→ Action item
What is the number of lines in the entries that contain "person"? Reply with that number only.

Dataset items
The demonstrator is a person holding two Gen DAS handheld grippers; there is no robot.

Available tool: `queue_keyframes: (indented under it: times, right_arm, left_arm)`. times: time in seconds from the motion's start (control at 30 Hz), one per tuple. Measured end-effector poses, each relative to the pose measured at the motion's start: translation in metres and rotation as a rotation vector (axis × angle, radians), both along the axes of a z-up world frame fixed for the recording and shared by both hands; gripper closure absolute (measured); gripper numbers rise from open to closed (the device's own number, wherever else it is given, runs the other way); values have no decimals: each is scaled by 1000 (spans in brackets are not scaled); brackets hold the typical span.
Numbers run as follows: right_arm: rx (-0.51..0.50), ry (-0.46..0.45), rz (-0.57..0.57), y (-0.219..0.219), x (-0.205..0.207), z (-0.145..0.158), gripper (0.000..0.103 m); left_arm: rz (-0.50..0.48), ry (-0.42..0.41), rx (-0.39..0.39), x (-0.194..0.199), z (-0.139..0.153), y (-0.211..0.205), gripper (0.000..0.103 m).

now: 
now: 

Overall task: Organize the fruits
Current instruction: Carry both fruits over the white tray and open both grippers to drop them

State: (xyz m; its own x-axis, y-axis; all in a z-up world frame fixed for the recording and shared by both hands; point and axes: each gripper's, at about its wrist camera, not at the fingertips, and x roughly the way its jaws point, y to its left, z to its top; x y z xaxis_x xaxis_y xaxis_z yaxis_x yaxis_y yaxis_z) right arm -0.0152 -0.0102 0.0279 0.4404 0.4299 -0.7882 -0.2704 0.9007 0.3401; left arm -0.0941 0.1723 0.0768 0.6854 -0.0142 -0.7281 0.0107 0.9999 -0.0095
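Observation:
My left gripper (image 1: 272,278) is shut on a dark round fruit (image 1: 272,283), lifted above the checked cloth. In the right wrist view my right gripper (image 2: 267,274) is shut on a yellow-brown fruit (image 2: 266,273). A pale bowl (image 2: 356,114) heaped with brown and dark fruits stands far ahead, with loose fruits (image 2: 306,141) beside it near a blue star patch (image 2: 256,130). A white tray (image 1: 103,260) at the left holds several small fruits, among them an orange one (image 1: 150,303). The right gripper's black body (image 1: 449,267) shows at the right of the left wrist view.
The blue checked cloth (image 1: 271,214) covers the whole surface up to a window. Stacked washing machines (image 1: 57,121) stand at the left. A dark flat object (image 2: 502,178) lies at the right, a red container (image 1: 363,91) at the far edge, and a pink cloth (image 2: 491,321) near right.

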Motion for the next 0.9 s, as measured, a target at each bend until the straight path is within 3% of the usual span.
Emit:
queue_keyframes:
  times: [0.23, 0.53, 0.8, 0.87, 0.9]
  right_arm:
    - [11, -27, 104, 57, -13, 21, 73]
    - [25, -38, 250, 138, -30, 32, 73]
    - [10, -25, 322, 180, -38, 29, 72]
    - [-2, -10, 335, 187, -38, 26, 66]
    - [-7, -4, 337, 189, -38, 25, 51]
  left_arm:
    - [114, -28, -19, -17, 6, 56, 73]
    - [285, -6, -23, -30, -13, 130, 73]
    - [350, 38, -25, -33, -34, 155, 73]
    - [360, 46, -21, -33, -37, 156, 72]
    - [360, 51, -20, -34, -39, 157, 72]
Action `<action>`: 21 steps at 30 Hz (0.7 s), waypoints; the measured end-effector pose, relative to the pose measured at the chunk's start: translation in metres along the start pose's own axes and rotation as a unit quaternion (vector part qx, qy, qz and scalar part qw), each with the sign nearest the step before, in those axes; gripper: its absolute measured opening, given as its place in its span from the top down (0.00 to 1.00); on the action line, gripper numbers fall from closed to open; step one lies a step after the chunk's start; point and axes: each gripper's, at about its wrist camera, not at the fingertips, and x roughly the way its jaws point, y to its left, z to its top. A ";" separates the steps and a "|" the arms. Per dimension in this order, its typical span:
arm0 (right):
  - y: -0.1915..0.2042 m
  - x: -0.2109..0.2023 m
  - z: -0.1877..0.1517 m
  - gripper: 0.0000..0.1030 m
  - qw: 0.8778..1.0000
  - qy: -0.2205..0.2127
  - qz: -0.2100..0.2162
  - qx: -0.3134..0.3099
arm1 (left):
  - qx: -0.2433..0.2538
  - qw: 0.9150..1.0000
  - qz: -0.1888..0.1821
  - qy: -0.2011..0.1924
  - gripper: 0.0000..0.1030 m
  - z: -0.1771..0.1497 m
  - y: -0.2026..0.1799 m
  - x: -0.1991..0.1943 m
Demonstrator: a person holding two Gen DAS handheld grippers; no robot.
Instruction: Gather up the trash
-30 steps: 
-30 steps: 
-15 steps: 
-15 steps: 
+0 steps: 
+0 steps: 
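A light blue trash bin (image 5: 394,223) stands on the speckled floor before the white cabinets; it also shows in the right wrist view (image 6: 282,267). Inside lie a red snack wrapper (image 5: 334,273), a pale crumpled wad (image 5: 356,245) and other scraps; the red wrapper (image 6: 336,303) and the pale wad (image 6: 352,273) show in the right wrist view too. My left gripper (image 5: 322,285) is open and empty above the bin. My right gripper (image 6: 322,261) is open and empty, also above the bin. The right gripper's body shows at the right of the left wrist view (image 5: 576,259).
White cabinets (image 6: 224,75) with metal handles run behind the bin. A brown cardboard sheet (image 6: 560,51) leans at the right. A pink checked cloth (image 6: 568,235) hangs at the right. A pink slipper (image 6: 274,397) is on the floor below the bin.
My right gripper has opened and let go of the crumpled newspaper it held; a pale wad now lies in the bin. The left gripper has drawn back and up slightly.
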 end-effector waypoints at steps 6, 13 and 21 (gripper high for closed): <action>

→ Written response
2